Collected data

──────────────────────────────

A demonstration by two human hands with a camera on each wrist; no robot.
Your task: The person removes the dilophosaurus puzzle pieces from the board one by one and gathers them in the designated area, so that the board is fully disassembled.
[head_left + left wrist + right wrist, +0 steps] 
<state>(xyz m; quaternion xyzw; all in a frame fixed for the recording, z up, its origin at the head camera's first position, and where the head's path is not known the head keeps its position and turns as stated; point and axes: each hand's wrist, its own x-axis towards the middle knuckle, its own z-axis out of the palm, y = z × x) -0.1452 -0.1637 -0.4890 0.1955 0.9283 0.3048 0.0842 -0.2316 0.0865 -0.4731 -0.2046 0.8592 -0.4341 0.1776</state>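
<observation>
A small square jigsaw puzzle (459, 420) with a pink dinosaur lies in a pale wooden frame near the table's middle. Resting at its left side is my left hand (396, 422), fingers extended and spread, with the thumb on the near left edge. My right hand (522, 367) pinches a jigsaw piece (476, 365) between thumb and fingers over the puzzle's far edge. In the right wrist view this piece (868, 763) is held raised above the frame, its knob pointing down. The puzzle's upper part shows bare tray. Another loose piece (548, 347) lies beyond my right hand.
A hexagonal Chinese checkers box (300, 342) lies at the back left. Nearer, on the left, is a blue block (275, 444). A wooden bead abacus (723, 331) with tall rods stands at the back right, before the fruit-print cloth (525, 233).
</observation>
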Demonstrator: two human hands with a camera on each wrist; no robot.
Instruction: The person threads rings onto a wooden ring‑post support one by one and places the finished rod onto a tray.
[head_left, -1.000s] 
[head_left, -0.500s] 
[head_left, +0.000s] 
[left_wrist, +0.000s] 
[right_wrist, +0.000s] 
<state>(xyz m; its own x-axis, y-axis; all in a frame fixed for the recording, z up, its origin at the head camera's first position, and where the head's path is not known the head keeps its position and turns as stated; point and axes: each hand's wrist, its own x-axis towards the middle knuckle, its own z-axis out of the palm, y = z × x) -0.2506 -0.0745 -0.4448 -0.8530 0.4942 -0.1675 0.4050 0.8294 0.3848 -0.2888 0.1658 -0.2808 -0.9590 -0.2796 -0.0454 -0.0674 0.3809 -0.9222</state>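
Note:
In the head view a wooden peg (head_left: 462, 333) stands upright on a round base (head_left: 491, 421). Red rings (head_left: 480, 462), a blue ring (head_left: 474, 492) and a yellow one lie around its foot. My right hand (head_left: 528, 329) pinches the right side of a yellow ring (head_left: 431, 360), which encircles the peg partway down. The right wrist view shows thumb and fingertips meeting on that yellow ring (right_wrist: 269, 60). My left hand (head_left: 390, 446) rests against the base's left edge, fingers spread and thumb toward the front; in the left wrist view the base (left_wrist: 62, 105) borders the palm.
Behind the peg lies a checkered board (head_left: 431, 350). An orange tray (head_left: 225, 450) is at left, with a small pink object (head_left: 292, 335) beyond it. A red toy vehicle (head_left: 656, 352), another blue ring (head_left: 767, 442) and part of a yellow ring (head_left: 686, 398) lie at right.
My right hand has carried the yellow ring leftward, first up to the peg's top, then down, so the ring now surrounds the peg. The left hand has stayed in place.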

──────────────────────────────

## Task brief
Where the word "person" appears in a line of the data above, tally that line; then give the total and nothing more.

## Final answer
2